• **Directions**:
For this exercise, report every line of the material that includes "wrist".
● ● ● ● ● ● ●
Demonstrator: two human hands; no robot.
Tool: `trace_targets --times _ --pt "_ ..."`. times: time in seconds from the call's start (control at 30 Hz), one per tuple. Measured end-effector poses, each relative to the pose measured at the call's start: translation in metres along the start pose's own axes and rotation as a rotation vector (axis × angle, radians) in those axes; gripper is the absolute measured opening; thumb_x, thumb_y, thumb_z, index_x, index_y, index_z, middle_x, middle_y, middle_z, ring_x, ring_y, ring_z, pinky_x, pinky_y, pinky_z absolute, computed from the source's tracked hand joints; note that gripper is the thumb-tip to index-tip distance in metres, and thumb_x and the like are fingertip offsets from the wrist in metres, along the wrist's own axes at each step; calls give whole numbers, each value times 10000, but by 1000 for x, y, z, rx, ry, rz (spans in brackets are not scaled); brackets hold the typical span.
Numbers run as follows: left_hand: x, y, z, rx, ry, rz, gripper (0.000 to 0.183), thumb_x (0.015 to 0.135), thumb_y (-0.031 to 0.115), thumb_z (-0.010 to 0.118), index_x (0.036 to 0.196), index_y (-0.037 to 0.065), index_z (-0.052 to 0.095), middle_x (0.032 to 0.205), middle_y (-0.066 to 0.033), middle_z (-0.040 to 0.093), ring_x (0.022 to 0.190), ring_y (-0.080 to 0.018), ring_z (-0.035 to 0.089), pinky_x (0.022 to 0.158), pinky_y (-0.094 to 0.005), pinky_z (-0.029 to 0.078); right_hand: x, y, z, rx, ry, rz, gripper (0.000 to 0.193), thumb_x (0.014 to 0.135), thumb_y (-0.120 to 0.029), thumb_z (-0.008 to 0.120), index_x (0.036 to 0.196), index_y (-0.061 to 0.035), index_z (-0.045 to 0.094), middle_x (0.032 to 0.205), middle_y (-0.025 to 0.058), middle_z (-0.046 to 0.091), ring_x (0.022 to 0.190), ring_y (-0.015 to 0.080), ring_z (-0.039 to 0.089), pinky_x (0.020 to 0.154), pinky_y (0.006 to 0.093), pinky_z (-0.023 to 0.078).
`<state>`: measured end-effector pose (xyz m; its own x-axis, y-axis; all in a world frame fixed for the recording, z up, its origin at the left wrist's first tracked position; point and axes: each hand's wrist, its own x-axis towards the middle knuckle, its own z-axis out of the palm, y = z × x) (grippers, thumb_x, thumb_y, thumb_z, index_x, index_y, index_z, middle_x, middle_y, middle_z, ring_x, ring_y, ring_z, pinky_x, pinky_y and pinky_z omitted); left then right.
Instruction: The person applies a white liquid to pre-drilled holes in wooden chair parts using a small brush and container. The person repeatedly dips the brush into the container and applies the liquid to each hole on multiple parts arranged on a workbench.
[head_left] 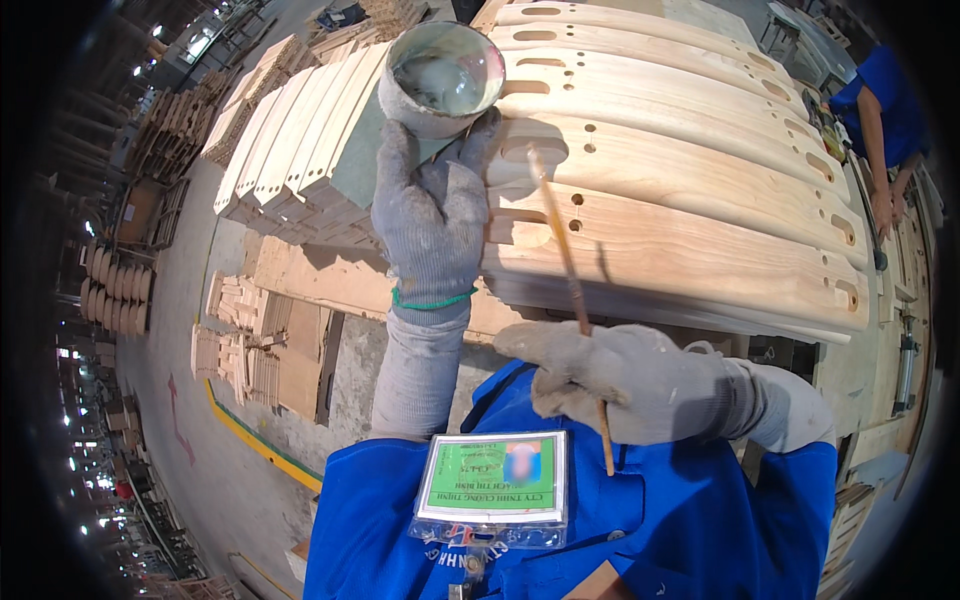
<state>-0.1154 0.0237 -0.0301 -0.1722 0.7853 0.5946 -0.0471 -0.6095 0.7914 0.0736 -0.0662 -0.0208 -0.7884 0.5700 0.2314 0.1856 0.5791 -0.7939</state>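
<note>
My left hand [430, 215], in a grey knit glove with a green cuff edge, grips a small round cup [428, 118] from below. Whitish, glossy liquid lies inside the cup. My right hand [635, 385], gloved too, is closed around a thin wooden stick [566, 255], a slim brush by its look, whose pale wet tip points up and away from me. The tip hangs over the nearest wooden boards [680, 250], which have slots and round holes near both ends. Whether the tip touches the wood I cannot tell.
Stacked pale boards [315, 130] stand to the left. Below them, small wooden pieces [240, 345] lie on a low stack. A co-worker in blue [880, 120] works at the right. A yellow floor line [265, 450] crosses the left; an ID badge [490, 490] hangs at my chest.
</note>
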Motion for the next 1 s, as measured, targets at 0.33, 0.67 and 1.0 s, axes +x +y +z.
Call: trace_targets --times 0.33,0.67,1.0 --pt "0 -1 -1 139 -62 92 455 854 -102 397 1301 -100 310 1257 -240 461 1149 -331 527 971 -366 465 -7 -10 -44 -172 171 -28 504 821 -22 583 1304 -71 448 834 84 639 742 214 648 688 311 515" --pt "-2 -1 1 134 -58 64 540 861 -72 445 1369 -59 261 1303 -195 437 1169 -316 513 1005 -371 424 -72 -29 -100 -169 876 66 564 792 93 484 1342 10 391 1188 176 548 844 149 611 767 275 507" --pt "3 25 29 11 -165 40 572 879 -9 501 1391 -30 248 1353 -240 376 1206 -385 458 1019 -434 412 -252 -45 -135 -415 1320 592 502 852 -11 566 1328 35 411 1170 165 554 864 140 598 758 260 497"
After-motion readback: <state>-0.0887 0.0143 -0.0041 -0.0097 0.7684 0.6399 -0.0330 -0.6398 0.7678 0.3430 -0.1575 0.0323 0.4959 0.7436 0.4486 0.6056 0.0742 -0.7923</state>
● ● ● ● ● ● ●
• **Answer for the task**:
Tool: `trace_targets --times _ --pt "_ ..."`. times: time in seconds from the call's start (control at 30 Hz), one per tuple. Measured end-effector poses, each relative to the pose measured at the call's start: translation in metres along the start pose's own axes and rotation as a rotation vector (axis × angle, radians) in those axes; gripper is the absolute measured opening; thumb_x, thumb_y, thumb_z, index_x, index_y, index_z, middle_x, middle_y, middle_z, ring_x, ring_y, ring_z, pinky_x, pinky_y, pinky_z absolute, computed from the source's tracked hand joints; note that gripper is the thumb-tip to index-tip distance in metres, and thumb_x and the like are fingertip offsets from the wrist in metres, along the wrist's own axes at each step; calls give whole numbers, each value times 10000, but by 1000 for x, y, z, rx, ry, rz (spans in brackets are not scaled); brackets hold the typical span.
`<state>`: measured end-effector pose (xyz m; its own x-axis, y-axis; all in a world frame fixed for the recording, z up, its origin at the left wrist's first tracked position; point and axes: each hand's wrist, its own x-axis towards the middle knuckle, its own z-axis out of the palm, y = z × x) (grippers, thumb_x, thumb_y, thumb_z, index_x, index_y, index_z, middle_x, middle_y, middle_z, ring_x, ring_y, ring_z, pinky_x, pinky_y and pinky_z omitted); left then right.

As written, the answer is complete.